When you reach the line containing "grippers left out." in the records below, start copying exactly, and stop once you have copied the line containing "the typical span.".

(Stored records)
-- Opening Marker --

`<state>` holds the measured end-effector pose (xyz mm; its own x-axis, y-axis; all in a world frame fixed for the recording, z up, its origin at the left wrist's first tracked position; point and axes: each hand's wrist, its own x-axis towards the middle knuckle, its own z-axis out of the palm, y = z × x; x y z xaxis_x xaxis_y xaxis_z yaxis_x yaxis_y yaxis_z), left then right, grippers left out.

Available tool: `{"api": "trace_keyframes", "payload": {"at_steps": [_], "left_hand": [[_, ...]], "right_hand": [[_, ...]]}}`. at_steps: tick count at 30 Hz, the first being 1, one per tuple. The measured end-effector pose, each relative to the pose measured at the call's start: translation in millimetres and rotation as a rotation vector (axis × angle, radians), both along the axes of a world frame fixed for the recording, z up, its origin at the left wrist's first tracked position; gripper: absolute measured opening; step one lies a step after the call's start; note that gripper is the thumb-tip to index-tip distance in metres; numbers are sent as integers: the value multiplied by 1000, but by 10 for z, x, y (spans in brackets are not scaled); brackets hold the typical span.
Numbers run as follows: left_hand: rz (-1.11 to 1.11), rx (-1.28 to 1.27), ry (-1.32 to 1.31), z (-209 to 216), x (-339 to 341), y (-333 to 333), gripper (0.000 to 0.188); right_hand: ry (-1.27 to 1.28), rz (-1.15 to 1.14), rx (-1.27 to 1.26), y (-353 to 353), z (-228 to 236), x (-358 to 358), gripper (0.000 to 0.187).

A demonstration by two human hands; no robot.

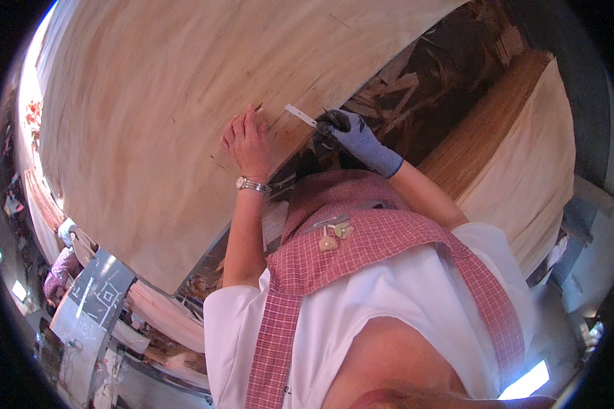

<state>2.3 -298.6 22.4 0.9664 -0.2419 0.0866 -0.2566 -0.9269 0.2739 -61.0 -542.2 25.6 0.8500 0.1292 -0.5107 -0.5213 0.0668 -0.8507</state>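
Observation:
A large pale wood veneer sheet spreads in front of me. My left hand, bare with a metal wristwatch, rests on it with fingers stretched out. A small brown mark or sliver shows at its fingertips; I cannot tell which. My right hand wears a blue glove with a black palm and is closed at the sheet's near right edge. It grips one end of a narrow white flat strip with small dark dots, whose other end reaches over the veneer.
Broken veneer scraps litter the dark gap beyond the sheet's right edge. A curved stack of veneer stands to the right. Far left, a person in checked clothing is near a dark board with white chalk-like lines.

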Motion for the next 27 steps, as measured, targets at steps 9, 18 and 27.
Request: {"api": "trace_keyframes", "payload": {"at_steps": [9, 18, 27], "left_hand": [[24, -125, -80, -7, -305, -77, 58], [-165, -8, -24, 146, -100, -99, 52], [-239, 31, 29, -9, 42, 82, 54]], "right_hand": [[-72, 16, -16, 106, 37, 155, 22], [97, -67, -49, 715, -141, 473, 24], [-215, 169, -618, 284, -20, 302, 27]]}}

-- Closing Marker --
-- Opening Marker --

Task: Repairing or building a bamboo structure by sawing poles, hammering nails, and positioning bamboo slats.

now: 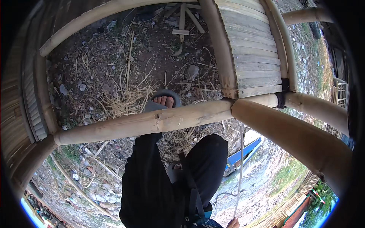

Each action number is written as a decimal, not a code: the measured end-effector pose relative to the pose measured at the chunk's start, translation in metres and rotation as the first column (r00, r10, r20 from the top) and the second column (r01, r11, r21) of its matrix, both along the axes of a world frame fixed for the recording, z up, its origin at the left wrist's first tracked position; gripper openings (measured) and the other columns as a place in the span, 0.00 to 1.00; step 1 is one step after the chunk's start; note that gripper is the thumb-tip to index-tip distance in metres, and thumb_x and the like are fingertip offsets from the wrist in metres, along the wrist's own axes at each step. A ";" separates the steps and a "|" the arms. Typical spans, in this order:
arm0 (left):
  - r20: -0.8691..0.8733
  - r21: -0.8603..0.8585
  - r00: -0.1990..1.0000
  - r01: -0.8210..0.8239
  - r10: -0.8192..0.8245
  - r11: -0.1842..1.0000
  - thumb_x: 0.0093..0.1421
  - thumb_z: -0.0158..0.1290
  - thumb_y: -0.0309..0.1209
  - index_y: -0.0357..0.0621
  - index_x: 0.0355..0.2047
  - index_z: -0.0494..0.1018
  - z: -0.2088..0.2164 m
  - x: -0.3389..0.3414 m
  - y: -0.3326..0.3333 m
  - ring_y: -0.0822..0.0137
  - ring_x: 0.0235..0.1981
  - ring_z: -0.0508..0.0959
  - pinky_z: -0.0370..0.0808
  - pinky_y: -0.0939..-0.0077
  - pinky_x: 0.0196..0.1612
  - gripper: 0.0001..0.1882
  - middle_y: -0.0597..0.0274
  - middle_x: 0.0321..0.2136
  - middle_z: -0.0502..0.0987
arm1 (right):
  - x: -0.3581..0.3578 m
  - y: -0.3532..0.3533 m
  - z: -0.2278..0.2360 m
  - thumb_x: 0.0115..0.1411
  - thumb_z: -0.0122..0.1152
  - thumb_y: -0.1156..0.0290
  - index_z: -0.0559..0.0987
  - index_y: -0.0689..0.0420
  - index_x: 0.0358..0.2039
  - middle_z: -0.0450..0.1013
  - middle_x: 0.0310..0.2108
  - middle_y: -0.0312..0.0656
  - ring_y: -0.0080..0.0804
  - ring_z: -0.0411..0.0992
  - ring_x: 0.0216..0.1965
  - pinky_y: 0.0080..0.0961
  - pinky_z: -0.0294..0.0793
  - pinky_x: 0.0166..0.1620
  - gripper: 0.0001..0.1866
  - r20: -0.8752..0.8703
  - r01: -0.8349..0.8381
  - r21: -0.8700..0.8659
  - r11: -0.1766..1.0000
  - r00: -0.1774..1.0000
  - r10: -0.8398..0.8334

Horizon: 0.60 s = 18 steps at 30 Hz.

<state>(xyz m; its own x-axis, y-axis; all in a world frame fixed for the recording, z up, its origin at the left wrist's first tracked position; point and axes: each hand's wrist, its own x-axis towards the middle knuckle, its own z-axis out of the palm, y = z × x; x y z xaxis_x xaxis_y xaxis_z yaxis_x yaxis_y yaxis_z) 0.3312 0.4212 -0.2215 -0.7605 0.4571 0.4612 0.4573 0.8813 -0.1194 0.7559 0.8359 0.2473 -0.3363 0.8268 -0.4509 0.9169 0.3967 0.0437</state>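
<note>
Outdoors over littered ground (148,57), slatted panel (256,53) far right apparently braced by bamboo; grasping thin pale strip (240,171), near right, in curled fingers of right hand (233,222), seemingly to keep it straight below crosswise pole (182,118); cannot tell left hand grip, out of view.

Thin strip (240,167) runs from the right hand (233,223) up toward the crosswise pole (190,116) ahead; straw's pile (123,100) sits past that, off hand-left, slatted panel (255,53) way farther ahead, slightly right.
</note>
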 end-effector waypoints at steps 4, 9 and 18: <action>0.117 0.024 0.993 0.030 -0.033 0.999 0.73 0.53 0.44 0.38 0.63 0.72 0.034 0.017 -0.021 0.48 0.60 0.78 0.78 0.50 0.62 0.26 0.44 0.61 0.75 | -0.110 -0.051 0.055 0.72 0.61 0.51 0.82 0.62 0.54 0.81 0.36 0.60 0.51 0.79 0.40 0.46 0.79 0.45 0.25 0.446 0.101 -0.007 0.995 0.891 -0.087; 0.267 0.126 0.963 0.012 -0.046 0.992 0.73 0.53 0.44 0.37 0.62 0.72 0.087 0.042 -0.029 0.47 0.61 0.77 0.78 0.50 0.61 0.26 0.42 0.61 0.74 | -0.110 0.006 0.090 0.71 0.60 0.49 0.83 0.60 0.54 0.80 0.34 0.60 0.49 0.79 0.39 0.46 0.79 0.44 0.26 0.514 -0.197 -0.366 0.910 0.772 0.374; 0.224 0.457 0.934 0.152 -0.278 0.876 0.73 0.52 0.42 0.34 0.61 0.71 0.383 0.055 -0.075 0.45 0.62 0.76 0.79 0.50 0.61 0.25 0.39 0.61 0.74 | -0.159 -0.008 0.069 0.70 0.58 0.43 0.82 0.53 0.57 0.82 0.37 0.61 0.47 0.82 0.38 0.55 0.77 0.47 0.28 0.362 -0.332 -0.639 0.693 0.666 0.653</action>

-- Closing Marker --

SOLUTION FOR THIS TASK —
`<state>` holds the measured end-effector pose (xyz mm; its own x-axis, y-axis; all in a world frame fixed for the recording, z up, its origin at the left wrist's first tracked position; point and axes: each hand's wrist, its own x-axis towards the middle knuckle, its own z-axis out of the palm, y = z × x; x y z xaxis_x xaxis_y xaxis_z yaxis_x yaxis_y yaxis_z), left then right, grippers left out.

Available tool: `{"api": "trace_keyframes", "payload": {"at_steps": [_], "left_hand": [[_, ...]], "right_hand": [[_, ...]]}}`. at_steps: tick count at 30 Hz, the first being 1, one per tuple. The measured end-effector pose, each relative to the pose measured at the call's start: translation in millimetres and rotation as a rotation vector (axis × angle, radians), both along the axes of a world frame fixed for the recording, z up, its origin at the left wrist's first tracked position; gripper: absolute measured opening; step one lies a step after the call's start; note that gripper is the thumb-tip to index-tip distance in metres; numbers are sent as integers: the value multiplied by 1000, but by 10 for z, x, y (spans in brackets are not scaled); brackets hold the typical span.

No additional response is required.